--- ABOUT THIS EXERCISE ---
Start with the first line of the data and end with the line that holds "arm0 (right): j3"; write out each one exactly.
*** Opening of THE DATA ***
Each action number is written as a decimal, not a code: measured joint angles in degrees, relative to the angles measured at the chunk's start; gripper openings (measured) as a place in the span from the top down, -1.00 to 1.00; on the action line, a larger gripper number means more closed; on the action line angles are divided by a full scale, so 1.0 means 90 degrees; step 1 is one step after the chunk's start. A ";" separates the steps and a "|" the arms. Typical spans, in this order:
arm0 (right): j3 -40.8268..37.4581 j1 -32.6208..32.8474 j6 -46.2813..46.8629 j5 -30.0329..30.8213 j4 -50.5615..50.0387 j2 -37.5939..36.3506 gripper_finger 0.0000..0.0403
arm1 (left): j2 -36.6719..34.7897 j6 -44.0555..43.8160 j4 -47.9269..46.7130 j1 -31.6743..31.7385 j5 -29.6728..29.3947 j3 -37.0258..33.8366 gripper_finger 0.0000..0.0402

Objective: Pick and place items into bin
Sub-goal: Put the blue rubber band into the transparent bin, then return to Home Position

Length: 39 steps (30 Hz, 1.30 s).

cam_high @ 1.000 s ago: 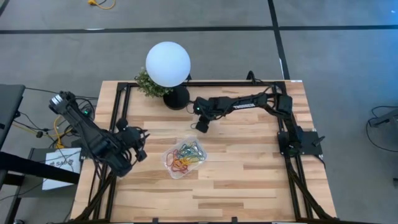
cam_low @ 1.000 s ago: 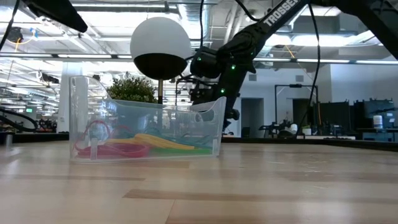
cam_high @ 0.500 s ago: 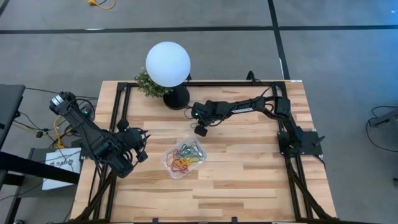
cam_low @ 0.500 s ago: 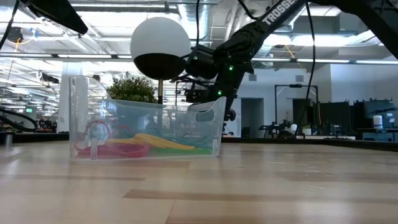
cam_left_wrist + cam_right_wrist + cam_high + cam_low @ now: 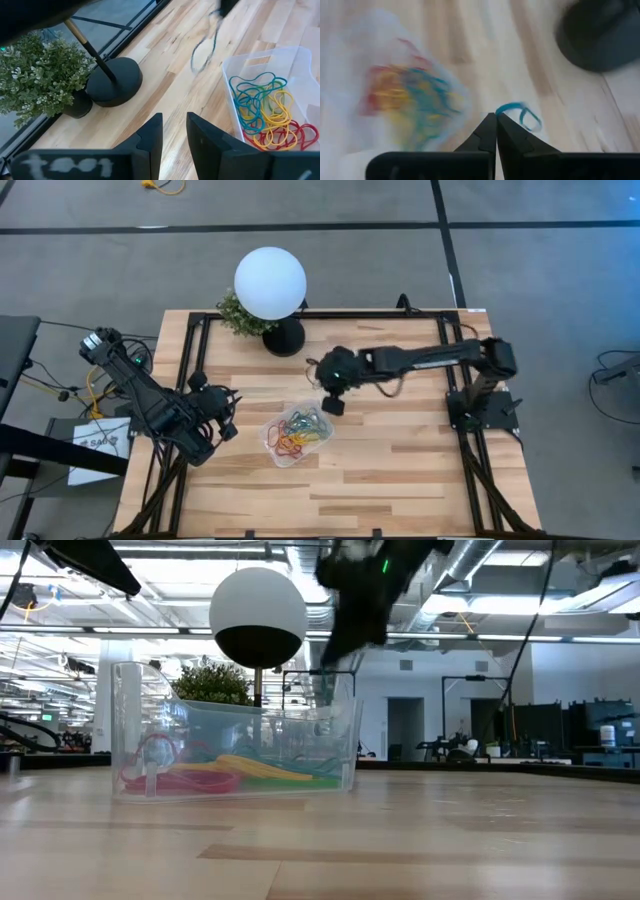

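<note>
The bin is a small clear tray near the table's middle, holding several red, yellow, blue and green loops. In the low view the bin shows side on with the loops lying on its floor. My right gripper is shut on a thin blue loop just off the bin's far right corner, above the table. My left gripper waits by the table's left edge, its fingers a little apart. My right gripper pinches the blue loop between its two fingertips at one end. The fingers point down from above. The loop is lifted clear and hangs slack below the gripper, over the wood beside the bin.
A lamp with a white globe on a black round base and a small green plant stand at the table's far edge. Black frame rails run along the left, right and far sides. Bare wood lies toward the near edge.
My right gripper has moved from beside the lamp base toward the table's near edge, quickly at the end, and now stands close to the bin's far right corner, still shut. The blue loop has travelled with it, clear of the table.
</note>
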 joint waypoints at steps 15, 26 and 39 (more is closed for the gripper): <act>0.0014 0.1678 -0.0700 -0.0154 0.0983 -0.0282 1.00 | 0.0001 -0.0001 0.0001 -0.0001 0.0000 0.0000 0.61; 0.0012 0.1524 -0.0306 0.0640 0.0670 0.0618 0.87 | -0.0002 -0.0002 0.0004 0.0000 0.0000 0.0000 0.61; 0.0012 0.1159 0.0365 0.0850 0.0332 0.0557 0.63 | -0.0002 -0.0078 0.0002 0.0000 0.0387 0.0000 0.61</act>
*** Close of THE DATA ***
--- EXERCISE ANSWER ---
Each action number is written as a decimal, not a code: measured joint angles in degrees, relative to the angles measured at the chunk's start; gripper openings (measured) as a place in the span from the top down, -1.00 to 1.00; on the action line, a larger gripper number means more closed; on the action line angles are divided by a full scale, so 1.0 means 90 degrees; step 1 is one step after the chunk's start. A ";" separates the steps and a "|" the arms. Typical spans, in this order:
arm0 (right): j3 -40.8268..37.4581 j1 -32.6208..32.8474 j6 -46.2813..46.8629 j5 -30.0329..30.8213 j4 -50.5615..50.0387 j2 -37.5939..36.3506 gripper_finger 0.0000..0.0403

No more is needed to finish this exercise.